Changing diet won’t help climate change
Wayne Madsen’s opinion piece on Dec. 28 (“Livestock produce 51% of all greenhouse gases”) reaches conclusions that are based largely on opinion and not on science or fact. Greenhouse gases emitted by livestock and that reach the atmosphere have never been measured. Every opinion based on so-called science and facts are therefore unsupported.
Estimates of gases emitted by livestock are obtained while eating non-natural diets in non-natural habitats, with non-natural behavior. These data do not represent the billions of livestock that graze the grasslands of the world. Methanotrophs are bacteria that consume methane. They are quite prevalent in grassland environments. Yes, livestock emit methane, and yes, methanotrophs consume it before it reaches the atmosphere.

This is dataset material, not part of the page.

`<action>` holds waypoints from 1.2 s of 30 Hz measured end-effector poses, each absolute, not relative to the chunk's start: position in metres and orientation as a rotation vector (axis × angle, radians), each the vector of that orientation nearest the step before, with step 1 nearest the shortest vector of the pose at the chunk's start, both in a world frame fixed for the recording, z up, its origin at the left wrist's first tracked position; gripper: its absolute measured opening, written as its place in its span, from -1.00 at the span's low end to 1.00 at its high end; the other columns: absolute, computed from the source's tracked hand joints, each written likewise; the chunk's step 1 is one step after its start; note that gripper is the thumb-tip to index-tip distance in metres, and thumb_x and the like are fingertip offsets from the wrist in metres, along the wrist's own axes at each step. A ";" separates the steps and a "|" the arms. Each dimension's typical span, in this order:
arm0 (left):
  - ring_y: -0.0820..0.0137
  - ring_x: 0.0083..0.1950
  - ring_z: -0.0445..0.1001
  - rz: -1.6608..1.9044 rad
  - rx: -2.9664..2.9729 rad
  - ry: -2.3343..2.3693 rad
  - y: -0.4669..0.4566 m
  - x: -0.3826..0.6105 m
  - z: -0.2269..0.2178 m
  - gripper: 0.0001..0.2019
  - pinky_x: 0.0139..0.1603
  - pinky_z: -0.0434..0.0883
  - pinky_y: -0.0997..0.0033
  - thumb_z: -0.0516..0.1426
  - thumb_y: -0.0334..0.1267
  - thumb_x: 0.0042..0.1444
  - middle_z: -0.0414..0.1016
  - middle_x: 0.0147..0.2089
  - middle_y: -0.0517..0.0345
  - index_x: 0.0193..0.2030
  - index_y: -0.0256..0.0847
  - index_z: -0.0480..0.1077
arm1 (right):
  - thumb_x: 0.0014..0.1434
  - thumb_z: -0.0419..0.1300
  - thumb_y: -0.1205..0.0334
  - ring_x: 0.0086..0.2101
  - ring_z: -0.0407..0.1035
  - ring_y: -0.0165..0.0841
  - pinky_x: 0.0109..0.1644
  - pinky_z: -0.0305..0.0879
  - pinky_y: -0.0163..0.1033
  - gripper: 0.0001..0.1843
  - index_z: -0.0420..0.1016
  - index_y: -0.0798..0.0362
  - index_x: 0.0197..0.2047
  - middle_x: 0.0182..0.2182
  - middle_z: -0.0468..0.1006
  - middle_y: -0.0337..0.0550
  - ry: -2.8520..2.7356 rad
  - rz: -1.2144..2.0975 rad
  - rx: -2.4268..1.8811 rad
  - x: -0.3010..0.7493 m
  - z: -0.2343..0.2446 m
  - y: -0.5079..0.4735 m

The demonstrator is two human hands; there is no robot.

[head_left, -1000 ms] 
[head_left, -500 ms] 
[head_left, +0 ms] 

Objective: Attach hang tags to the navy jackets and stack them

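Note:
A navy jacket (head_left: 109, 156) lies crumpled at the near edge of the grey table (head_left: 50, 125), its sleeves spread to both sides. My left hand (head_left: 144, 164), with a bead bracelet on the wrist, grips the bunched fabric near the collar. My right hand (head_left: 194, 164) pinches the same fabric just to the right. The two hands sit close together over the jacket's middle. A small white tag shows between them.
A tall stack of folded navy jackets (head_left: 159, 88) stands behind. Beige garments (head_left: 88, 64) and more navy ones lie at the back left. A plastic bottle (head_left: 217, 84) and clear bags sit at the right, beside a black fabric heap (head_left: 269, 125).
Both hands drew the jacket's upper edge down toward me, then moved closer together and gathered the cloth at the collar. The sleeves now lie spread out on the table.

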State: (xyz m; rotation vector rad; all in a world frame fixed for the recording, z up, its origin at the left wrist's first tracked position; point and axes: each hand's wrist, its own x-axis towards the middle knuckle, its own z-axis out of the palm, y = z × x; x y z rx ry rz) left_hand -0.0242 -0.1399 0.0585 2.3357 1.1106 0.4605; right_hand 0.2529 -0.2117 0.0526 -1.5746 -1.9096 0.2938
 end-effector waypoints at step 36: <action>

Termites are the largest emitters of methane worldwide. How then can livestock be judged to produce 51 percent? The carbon emitted by livestock comes from plants. Plants get that carbon from the atmosphere. Some of that carbon stays in the animal and is consumed by other animals. The rest passes through, and some of that returns to the atmosphere. The overwhelming majority of sheep and cattle spend their entire lives on grasslands and not where laboratory data is collected. To suggest that changing one’s diet will help the climate is absurd.